▶ What you need to do: Give the data again word for word; drop the pictures.

▶ Material provided:

····················

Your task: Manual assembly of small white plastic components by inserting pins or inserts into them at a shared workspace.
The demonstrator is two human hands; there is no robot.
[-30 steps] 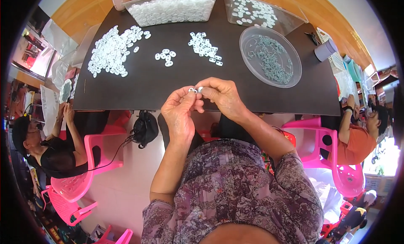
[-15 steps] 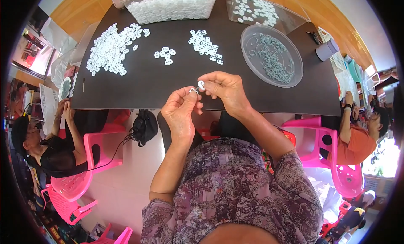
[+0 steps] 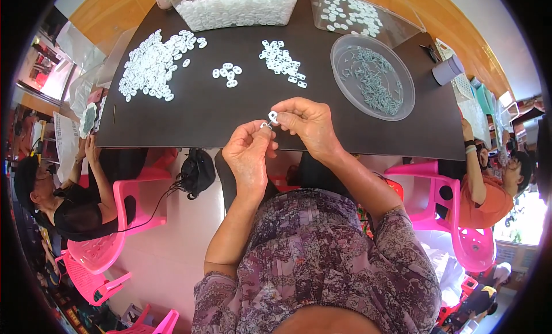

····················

▶ Final answer:
Your task: Manual assembly of small white plastic components by inserting pins or inserts into them at a shared workspace.
The demonstrator is two human hands; there is no robot.
[-30 steps] 
[-15 steps] 
[+0 steps] 

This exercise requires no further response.